Given their fundamentalist absolutism, it’s unlikely that Hamas, Hezbollah, Al Queda or ISIS will be coming to the table as good faith partners for reconciliation and peace any time soon. This will not change no matter what the United States government does going forward.
That said, the most helpful thing to be done now is to identify and encourage those actors who have the will and political legitimacy to strike a deal, then help them get there. For the United States, this is likely to require the patience to suggest possibilities without dictating terms. It may mean standing ready to help ease the pain, disappointments, and losses that are likely to inform the inevitable compromises necessary for ending the standoff, establishing a sovereign independent Palestinian state, and assuring the security of Israel. In that regard, the United States and key international partners must be prepared to help the Israelis and Palestinians defend any eventual agreements aimed at achieving a just and secure peace, even if that means the promise of U.S. and western military as well as economic and diplomatic aid.

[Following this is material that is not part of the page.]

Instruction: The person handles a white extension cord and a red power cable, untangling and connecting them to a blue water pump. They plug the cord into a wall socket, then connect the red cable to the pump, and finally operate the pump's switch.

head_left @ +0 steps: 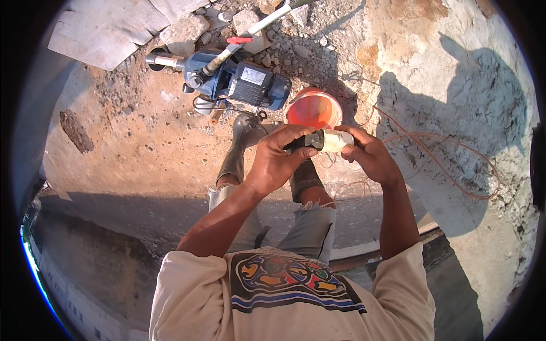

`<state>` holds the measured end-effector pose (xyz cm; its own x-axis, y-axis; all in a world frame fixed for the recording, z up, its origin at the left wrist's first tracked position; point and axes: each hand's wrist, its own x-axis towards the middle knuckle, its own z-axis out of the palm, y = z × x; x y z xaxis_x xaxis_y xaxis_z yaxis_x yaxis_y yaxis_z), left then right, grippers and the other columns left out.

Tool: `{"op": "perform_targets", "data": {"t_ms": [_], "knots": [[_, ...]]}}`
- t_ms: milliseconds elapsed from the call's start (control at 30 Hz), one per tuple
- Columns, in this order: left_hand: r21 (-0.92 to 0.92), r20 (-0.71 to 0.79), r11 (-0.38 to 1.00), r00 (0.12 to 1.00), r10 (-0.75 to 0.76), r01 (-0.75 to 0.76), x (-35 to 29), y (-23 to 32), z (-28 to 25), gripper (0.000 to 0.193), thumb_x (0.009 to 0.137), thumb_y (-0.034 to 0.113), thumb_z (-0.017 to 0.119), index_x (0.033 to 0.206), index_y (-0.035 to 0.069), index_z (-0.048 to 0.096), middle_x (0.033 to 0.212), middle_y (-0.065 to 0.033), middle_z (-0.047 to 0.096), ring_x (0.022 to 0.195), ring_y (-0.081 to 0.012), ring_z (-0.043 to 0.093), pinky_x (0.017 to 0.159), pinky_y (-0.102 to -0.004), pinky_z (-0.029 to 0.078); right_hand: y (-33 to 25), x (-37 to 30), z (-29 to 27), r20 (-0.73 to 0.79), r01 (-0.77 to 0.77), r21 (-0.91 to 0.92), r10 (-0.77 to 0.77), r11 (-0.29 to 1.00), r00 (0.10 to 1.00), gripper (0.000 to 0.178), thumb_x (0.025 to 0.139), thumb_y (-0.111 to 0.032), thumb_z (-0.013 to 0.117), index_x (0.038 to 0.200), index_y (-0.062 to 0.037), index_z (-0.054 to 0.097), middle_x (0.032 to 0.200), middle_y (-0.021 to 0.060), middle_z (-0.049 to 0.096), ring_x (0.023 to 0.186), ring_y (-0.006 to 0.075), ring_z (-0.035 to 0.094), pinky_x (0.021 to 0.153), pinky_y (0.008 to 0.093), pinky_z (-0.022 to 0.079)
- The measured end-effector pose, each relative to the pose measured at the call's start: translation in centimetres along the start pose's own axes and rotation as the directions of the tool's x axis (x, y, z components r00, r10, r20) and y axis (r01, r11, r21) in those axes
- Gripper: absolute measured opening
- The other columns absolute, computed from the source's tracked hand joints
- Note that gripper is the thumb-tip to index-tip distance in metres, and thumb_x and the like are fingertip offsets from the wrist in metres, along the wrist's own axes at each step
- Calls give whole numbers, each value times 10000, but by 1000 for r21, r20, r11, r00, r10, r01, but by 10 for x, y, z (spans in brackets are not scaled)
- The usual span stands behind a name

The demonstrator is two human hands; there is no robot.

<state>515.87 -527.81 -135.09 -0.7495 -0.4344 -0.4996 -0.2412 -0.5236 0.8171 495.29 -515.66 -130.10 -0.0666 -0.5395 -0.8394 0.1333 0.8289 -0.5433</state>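
Note:
My left hand (278, 159) pinches a black threaded-looking fitting (313, 140) between thumb and fingers. A short cream-white pipe piece (335, 141) joins its right end, and my right hand (372, 158) grips that piece with the thumb below and fingers above. The two parts lie in one line, held level in front of my body. Whether they are screwed or only pushed together I cannot tell. Just beyond my hands stands an orange-red bucket (311, 108). A blue and black water pump (233, 79) rests on the ground at the far left.
A white pipe (267, 21) with a red valve handle (239, 40) rises from the pump. Stones (185, 33) and rubble lie behind it, beside a flat grey sheet (105, 28). Thin reddish wire (449, 162) loops over the ground at right. My boots (236, 150) stand near the bucket.

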Motion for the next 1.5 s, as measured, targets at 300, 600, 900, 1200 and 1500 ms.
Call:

What we call the Middle East is a complicated place with a complicated history that needs to be respected and acknowledged. Manichean assertions of blame may provide some U.S. progressives with ideologically comforting public expiations for class, gender, and racial privilege but ultimately get in the way of achieving realistic, just and enduring solutions to the tough problems that continue to vex a very troubled and difficult region of our world.